Where separate provision is not made for pedestrians and motor traffic there is a duty on the part of pedestrians to keep a look-out for traffic and for drivers, especially when they approach pedestrians on the road from behind, to do so with even extra care than usual and to make sure that they are made aware of their approach.


The Plaintiff and his witnesses all appeared to me to be witnesses of truth. The Plaintiff said he did not hear the Defendant's car approaching him. He had had a few drinks and the noise of the wind in his face may well have prevented him from doing so. After considering the whole of the evidence both for the Plaintiff and the Defendant I accept the version of the facts given by the Plaintiff. I am quite satisfied that he did not hear or know of the approach of the Defendant's taxi behind him until just before the accident. When he found the taxi was bearing down on him he instinctively leapt into the air and by so doing he probably saved his life as he would otherwise have been run over. His reaction was not un-reasonable. I hold as fact that the Defendant drove his taxi much closer to the Plaintiff than was consistent with safety and that if c the Plaintiff had not jumped into the air he would have been run down by the taxi.

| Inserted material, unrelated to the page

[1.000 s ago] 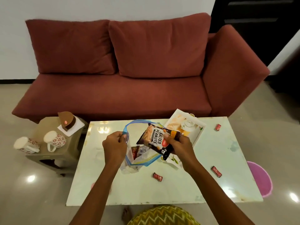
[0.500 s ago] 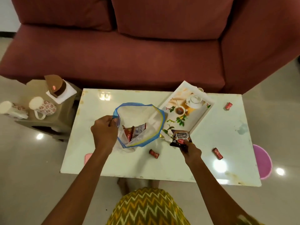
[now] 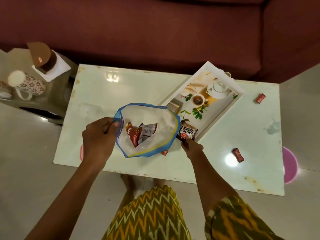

It appears to me that the Defendant should not have steered his car so as to pass so close to the Plaintiff or between the Plaintiff and his companions -as he said he did -without making quite sure that the Plaintiff knew that this was what he was going to do.


The Defendant mistakenly assumed that the course the Plaintiff took was a sign that the Plaintiff knew he was approaching which, I am satisfied, he did not in fact know.


In my opinion the Defendant was negligent in not taking care to approach the Plaintiff at a speed and in such a manner that he could either stop or swerve in time to avoid colliding with the Plaintiff. On the other hand I am equally satisfied that the Plaintiff himself was guilty of some contributory negligence in walking in the centre of the road at the time and in the manner he did, instead of on one side of the road as his companions did. I assess the Plaintiff's share in the responsibility for this accident and for the damages flowing therefrom at twenty-five per cent and the Defendant's liability at seventy-five per cent.


On the question of damages, the Plaintiff is a farm labourer, single and aged 26 years working a family farm with his two younger brothers. I assess his loss of income and earnings at £2-10-0 per week from 12th January 1965 to 31st March 1966 and from 31st March 1966 at £2-0-0 per week for 10 weeks which makes a total of £145-0-0. In this period he suffered considerable pain and inconvenience from the complicated fractures he suffered to both his legs and his other injuries and I assess the damages therefor at £300. In addition to this he has suffered special damages agreed at £6-5-6. This makes a total of £451-5-6 for which the Defendant is liable to the extent of £338-9-0, i.e. seventy-five per cent.


I do therefore give judgment for the Plaintiff for £338-9-0 and costs to be taxed or agreed.


Judgment for the plaintiff for 75% of the damages assessed.